**TASK DIRECTIONS**
Please return the lines of the data below, word for word, from the first line through the line containing "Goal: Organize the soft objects".

**INPUT DATA**

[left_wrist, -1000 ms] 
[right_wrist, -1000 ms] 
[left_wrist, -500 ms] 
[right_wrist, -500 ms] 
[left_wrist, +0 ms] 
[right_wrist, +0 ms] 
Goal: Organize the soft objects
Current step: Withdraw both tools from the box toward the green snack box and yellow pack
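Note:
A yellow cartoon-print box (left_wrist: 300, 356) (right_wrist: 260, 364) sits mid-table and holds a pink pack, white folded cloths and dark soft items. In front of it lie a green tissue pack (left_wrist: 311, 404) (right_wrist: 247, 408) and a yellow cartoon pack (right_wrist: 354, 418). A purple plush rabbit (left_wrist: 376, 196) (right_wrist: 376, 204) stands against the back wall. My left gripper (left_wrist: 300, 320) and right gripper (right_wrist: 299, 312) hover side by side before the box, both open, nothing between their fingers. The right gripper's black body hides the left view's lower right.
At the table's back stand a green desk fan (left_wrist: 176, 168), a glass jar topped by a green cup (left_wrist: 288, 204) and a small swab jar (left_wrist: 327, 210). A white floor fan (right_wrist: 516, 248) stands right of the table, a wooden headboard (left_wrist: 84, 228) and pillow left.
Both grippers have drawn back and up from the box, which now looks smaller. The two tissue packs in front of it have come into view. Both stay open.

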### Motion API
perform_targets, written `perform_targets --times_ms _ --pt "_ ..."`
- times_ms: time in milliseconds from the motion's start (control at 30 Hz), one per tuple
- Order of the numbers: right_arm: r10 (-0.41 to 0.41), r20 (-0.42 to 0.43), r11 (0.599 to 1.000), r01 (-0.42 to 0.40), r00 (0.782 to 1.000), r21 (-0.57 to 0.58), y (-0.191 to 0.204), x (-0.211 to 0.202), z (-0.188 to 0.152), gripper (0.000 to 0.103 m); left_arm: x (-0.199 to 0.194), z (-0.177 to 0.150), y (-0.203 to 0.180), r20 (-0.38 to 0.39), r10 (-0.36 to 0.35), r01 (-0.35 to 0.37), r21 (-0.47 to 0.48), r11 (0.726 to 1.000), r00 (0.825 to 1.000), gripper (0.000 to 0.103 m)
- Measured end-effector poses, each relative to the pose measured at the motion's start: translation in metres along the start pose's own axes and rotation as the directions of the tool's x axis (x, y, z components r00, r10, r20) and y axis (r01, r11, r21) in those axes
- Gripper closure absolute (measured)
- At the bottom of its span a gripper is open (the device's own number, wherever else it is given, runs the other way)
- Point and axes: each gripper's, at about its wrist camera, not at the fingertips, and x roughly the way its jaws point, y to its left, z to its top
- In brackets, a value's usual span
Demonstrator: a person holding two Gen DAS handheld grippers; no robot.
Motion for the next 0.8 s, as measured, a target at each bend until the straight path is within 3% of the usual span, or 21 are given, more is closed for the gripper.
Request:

**ANSWER SPACE**
[left_wrist, -1000 ms] 
[right_wrist, -1000 ms] 
[left_wrist, -500 ms] 
[right_wrist, -500 ms] 
[left_wrist, +0 ms] 
[right_wrist, +0 ms] 
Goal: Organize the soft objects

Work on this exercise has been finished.